I am in love. Again. Fallen head over heels...for a new work in progress.
I feel bad for my struggling marriages to my other Works in Progress. While this new love is still fresh, new, with no insurmountable flaws, my other marriages languish.
I have so many projects that have reached the murky part of marriage where the kids are young, I'm tired all the time, and just facing the day can seem beyond my capabilities. The house is messy, the meals are just barely nutritious, and yet my WIP wives call for me from their separate homes in my head. Sometimes in whispers, or whimpers, or screams.
I try to tend to them all, hoping that someday they'll somehow resolve themselves, their plots unwind, the corners of their psyches revealed in the sudden illumination of the miraculous words: THE END. And all without too much work on my part.
Finally I can't take their nagging any more and have to take a break. I take a walk. I find the club where all the sexy new ideas hang out. I think, "I'm just going to peek. Just a little. It won't hurt to see what else is out there."

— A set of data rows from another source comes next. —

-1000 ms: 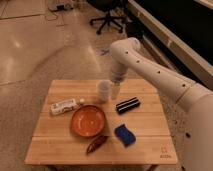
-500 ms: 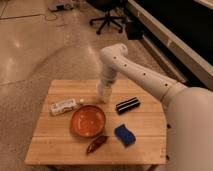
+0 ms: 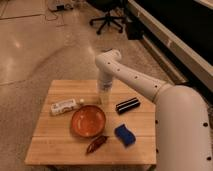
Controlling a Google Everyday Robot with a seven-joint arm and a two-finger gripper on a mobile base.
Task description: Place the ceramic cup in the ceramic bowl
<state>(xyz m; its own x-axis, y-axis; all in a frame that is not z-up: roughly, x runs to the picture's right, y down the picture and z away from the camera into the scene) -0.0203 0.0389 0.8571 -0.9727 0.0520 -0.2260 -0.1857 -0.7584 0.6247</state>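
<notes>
You are looking at the arm [image 3: 131, 77] reaching down from the right over the wooden table [image 3: 50, 146], with the gripper [image 3: 104, 90] pointing straight down near the table's middle, just behind the ceramic bowl [image 3: 88, 121]. The wrist is blocking the view of the gripper's lower end, so you cannot tell whether it is spread, pressed together or pinching anything.

The ceramic cup [image 3: 104, 98] is showing only as a pale shape right under the gripper. It is blending into the white of the arm, so where one ends and the other begins is hard to make out. You also cannot tell whether the cup is standing on the wood or hanging just above it. It is sitting beside the bowl's far right rim, not inside it. The orange bowl is lying open with nothing visible in it.

A white bottle [image 3: 64, 106] is lying on its side to the left of the bowl, its label too blurred to read. A black bar-shaped object [image 3: 128, 104] is resting to the right of the cup, and a blue sponge [image 3: 124, 135] is sitting in front of it. A reddish-brown item [image 3: 96, 144] is lying near the front edge; what it is cannot be made out. The robot's body [image 3: 182, 130] is being cut off by the right and bottom edges. An office chair [image 3: 107, 20] is standing on the floor behind, partly cropped at the top.
</notes>
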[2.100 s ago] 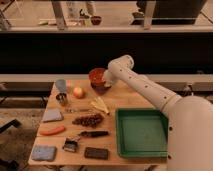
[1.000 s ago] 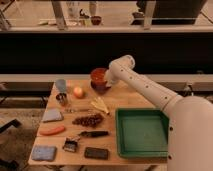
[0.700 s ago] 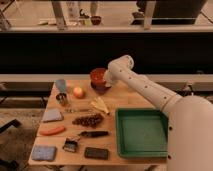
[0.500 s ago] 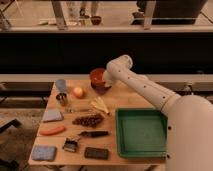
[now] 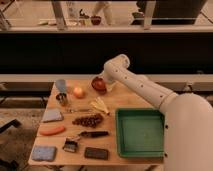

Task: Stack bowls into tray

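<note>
Reading outward from the bowl (image 5: 98, 84): it sits upright at the upper centre of the frame, close to the far edge of the table (image 5: 131, 101), and I see only this one bowl on the table. The gripper (image 5: 103, 81) is right at the bowl's right-hand rim, reached down from the bent wrist above it. I cannot tell whether it is spread, closed, or clamped on the rim, because the wrist hides that contact. In my judgement the main hazard is an unconfirmed hold. A lift on a shallow rim pinch could let the smooth bowl tip and fall, and a sideways nudge could slide it toward the far edge. The apple (image 5: 78, 92) lies just left of the bowl and would roll if bumped. The banana (image 5: 100, 105) lies below the bowl, near the direct line to the tray (image 5: 140, 134), which sits at the lower right, well apart from the bowl and with nothing in it. The tray's right side is masked by the robot's own body, so clearance there is unverified. Open room is the bare wood right of the banana, between bowl and tray. I would route through that strip and clear the raised rim before lowering.
</note>
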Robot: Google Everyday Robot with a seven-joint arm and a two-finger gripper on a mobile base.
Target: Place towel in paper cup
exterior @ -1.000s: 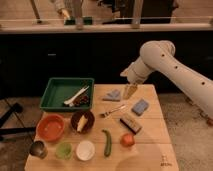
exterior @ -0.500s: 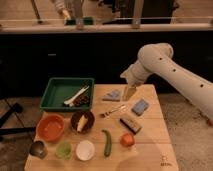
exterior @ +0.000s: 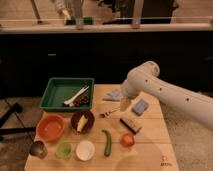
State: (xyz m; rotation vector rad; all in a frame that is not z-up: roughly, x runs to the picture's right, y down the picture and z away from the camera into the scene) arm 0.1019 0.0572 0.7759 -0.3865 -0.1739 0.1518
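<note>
The towel (exterior: 113, 95) is a small pale blue-grey cloth lying on the wooden table (exterior: 150, 155), right of the green tray. My gripper (exterior: 124, 103) hangs from the white arm that reaches in from the right. It sits just above the table at the towel's right edge, open, with nothing in it. The paper cup (exterior: 85, 149) stands white and upright in the front row, well to the front left of the gripper.
A blue sponge block (exterior: 140, 106) lies right of the gripper, with a fork (exterior: 111, 112) and a dark bar (exterior: 131, 125) just in front. The green tray (exterior: 67, 93) holds utensils. An orange bowl (exterior: 51, 127), brown bowl (exterior: 82, 121), metal cup (exterior: 38, 148), green cup (exterior: 64, 150), green vegetable (exterior: 106, 142) and tomato (exterior: 127, 140) fill the front.
The arm has lowered, bringing the gripper down toward the table beside the towel. Nothing on the table has moved.
</note>
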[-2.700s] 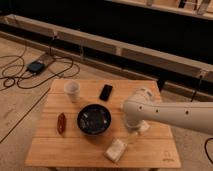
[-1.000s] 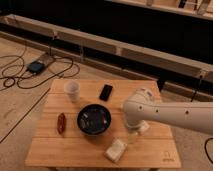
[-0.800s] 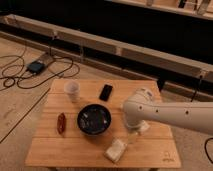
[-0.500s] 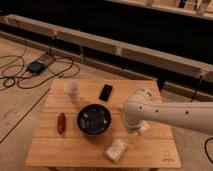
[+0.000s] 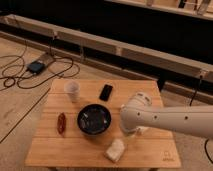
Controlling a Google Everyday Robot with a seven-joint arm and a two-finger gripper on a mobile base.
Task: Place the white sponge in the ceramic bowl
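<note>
The white sponge (image 5: 115,150) lies on the wooden table (image 5: 150,150) near the front edge, just front-right of the bowl. The ceramic bowl (image 5: 93,119) is dark, round and glossy and stands at the table's middle. My white arm reaches in from the right. Its bulky end hangs over the table just right of the bowl. My gripper (image 5: 130,131) points down under that end, a little behind and to the right of the sponge, mostly hidden by the arm. It holds nothing that I can see.
A small white cup (image 5: 72,91) stands at the back left of the table. A black phone (image 5: 105,92) lies behind the bowl. A reddish-brown oblong object (image 5: 61,122) lies left of the bowl. Cables and a device (image 5: 36,66) lie on the floor to the left.
</note>
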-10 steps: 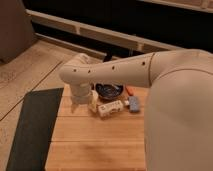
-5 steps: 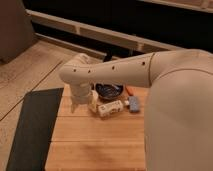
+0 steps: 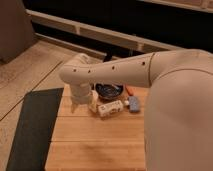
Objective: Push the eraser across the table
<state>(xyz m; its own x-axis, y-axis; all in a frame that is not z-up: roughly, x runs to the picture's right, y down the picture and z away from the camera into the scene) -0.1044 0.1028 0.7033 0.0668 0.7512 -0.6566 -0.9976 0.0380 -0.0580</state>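
Note:
The eraser (image 3: 111, 108), a small white block with dark marks on its side, lies on the bamboo table (image 3: 95, 145) toward its far edge. My gripper (image 3: 93, 102) hangs from the bent wrist just left of the eraser, low over the table and touching or nearly touching the eraser's left end. My big white arm reaches in from the right and hides the table's right side.
A smaller blue-grey block (image 3: 134, 104) lies just right of the eraser. A dark round dish (image 3: 109, 90) and a small orange object (image 3: 129, 90) sit behind it near the far edge. A dark grey mat (image 3: 30, 130) lies on the floor left of the table.

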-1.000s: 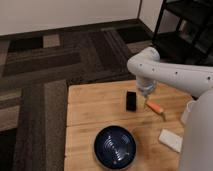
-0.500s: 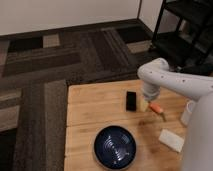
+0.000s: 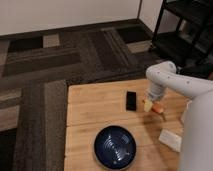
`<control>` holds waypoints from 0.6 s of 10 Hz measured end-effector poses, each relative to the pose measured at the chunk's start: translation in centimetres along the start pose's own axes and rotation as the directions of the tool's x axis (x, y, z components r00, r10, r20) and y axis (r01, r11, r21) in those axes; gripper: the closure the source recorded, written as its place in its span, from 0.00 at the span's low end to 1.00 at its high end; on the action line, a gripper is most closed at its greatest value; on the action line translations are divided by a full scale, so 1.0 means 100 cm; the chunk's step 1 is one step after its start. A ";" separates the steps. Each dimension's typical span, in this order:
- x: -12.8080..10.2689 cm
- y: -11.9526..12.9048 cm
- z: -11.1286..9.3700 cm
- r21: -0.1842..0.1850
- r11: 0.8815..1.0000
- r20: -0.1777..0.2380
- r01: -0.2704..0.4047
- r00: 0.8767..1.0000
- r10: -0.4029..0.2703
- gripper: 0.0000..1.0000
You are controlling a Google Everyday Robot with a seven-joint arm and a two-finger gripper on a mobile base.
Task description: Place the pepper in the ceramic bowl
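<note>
The pepper [image 3: 159, 108] is a small orange piece lying on the wooden table [image 3: 95, 107] at the right, partly hidden by my arm. My gripper [image 3: 148, 104] hangs from the white arm, low over the table, right beside the pepper on its left. The ceramic bowl [image 3: 115, 146] is dark navy blue with ridged rings inside. It stands near the table's front edge, to the front-left of the gripper, with nothing in it.
A small black block [image 3: 131, 100] lies just left of the gripper. A flat white object [image 3: 170, 140] lies at the front right. My white arm [image 3: 197, 130] covers the table's right side. A black shelf [image 3: 185, 30] stands at the back right on the carpet.
The arm has swung to the right and come down, so the gripper moved from near the black block to beside the pepper. The pepper, bowl and block have not moved.
</note>
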 end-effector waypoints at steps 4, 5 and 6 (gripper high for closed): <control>0.014 -0.006 0.004 -0.011 1.000 -0.031 -0.013 0.999 0.013 0.86; 0.022 -0.006 0.005 -0.013 1.000 -0.058 -0.015 0.998 0.015 0.96; 0.027 -0.005 0.005 -0.010 1.000 -0.086 -0.009 0.996 0.008 1.00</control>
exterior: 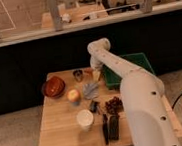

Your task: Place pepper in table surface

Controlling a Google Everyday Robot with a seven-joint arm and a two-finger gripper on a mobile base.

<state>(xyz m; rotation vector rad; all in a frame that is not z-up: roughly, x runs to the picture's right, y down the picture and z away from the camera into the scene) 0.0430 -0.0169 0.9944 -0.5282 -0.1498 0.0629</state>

And then it happens again. I see that little story idea, or a character peeps at me through her lashes and I fall hard. I am putty in their hands. And after a whirlwind courtship, I am married. Again. And before I know it, another corner of my brain has a house and a fence and a pregnant work in progress begging me to just FINISH the dang thing so she can have this baby. I won't tell you how long some of these WIP wives have been pregnant. It's indecent. And embarrassing.
I know that eventually all these WIPs will give birth. They may be barefoot and pregnant for a decade, but eventually, they will share our efforts with the world. Maybe. If I can stop letting myself be tempted by the easy bride.